Restate all data exactly. No images.

:::::

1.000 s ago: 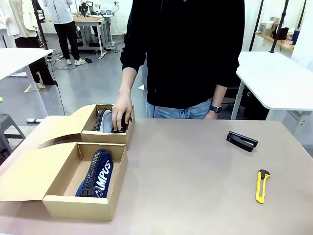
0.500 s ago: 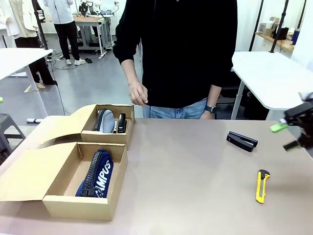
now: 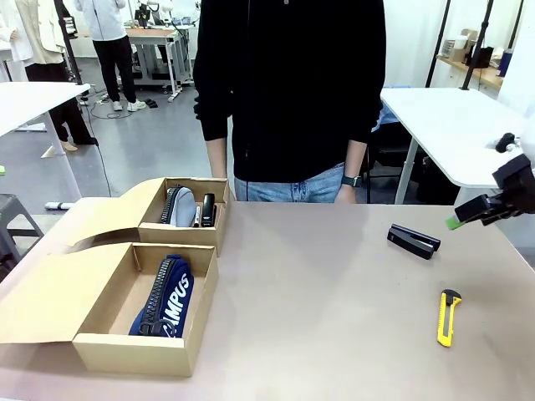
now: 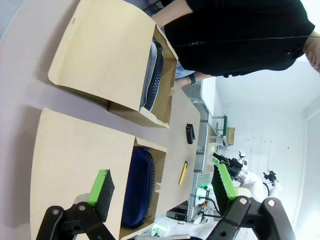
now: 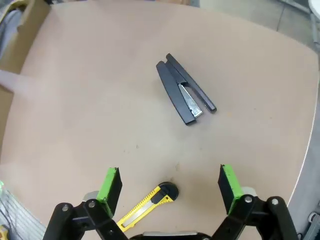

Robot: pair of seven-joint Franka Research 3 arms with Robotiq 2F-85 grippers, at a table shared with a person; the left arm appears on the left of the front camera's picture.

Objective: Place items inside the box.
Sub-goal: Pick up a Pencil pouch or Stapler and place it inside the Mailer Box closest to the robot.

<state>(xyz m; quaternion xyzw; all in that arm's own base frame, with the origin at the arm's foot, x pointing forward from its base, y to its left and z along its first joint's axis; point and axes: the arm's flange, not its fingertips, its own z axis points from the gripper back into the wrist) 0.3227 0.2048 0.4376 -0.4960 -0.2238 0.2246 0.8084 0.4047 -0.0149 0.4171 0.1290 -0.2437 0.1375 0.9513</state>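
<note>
Two open cardboard boxes stand at the table's left. The near box (image 3: pixel 109 347) holds a navy "CAMPUS" zip pouch (image 3: pixel 165 296). In the far box (image 3: pixel 180 234) lie a grey pouch (image 3: pixel 181 206) and a black stapler (image 3: pixel 207 207). Another black stapler (image 3: pixel 413 241) (image 5: pixel 184 90) and a yellow utility knife (image 3: pixel 448 317) (image 5: pixel 145 202) lie on the table's right side. My right gripper (image 3: pixel 458 219) (image 5: pixel 170 181) hovers open above the table near the right edge, beyond the knife and right of the stapler. My left gripper (image 4: pixel 162 185) is open and empty, over the near box's lid (image 4: pixel 75 165).
A person in a black top (image 3: pixel 292 92) stands at the far edge, arms hanging down, a watch on one wrist (image 3: pixel 353 180). The tan tabletop (image 3: pixel 318 317) lies bare between the boxes and the stapler. White tables stand beyond at left and right.
The person's hand has left the far box and dropped to the side, leaving a stapler inside. My right gripper has come in from the right edge, above the table.
</note>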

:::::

> [EXERCISE OUTPUT]:
1.000 s ago: 
0.500 s ago: 
now: 
now: 
now: 

Robot: pair of seven-joint Franka Research 3 arms with Robotiq 2F-85 grippers, at a table shared with a person; the left arm appears on the left of the front camera's picture.

Objective: Place items inside the box.
Sub-goal: Pick up a Pencil pouch or Stapler and place it inside the Mailer Box closest to the robot.

<state>(xyz m; quaternion xyzw; all in that arm's own base frame, with the origin at the arm's foot, x pointing forward from its base, y to its left and z along its first joint's axis; point and axes: the arm's flange, not its fingertips, its own z axis points from the gripper back into the wrist) 0.3227 0.2048 0.4376 -0.4960 -0.2238 0.2246 0.8084 0.4047 -0.0149 0.4171 0.1290 -0.2437 0.1375 0.9513</state>
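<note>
Two open cardboard boxes stand at the table's left. The near box (image 3: pixel 109 347) holds a navy "CAMPUS" zip pouch (image 3: pixel 165 296). In the far box (image 3: pixel 180 234) lie a grey pouch (image 3: pixel 181 206) and a black stapler (image 3: pixel 207 207). Another black stapler (image 3: pixel 413 241) (image 5: pixel 184 90) and a yellow utility knife (image 3: pixel 448 317) (image 5: pixel 145 202) lie on the table's right side. My right gripper (image 3: pixel 458 219) (image 5: pixel 170 181) hovers open above the table near the right edge, beyond the knife and right of the stapler. My left gripper (image 4: pixel 162 185) is open and empty, over the near box's lid (image 4: pixel 75 165).
A person in a black top (image 3: pixel 292 92) stands at the far edge, arms hanging down, a watch on one wrist (image 3: pixel 353 180). The tan tabletop (image 3: pixel 318 317) lies bare between the boxes and the stapler. White tables stand beyond at left and right.
The person's hand has left the far box and dropped to the side, leaving a stapler inside. My right gripper has come in from the right edge, above the table.
</note>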

The response is finished.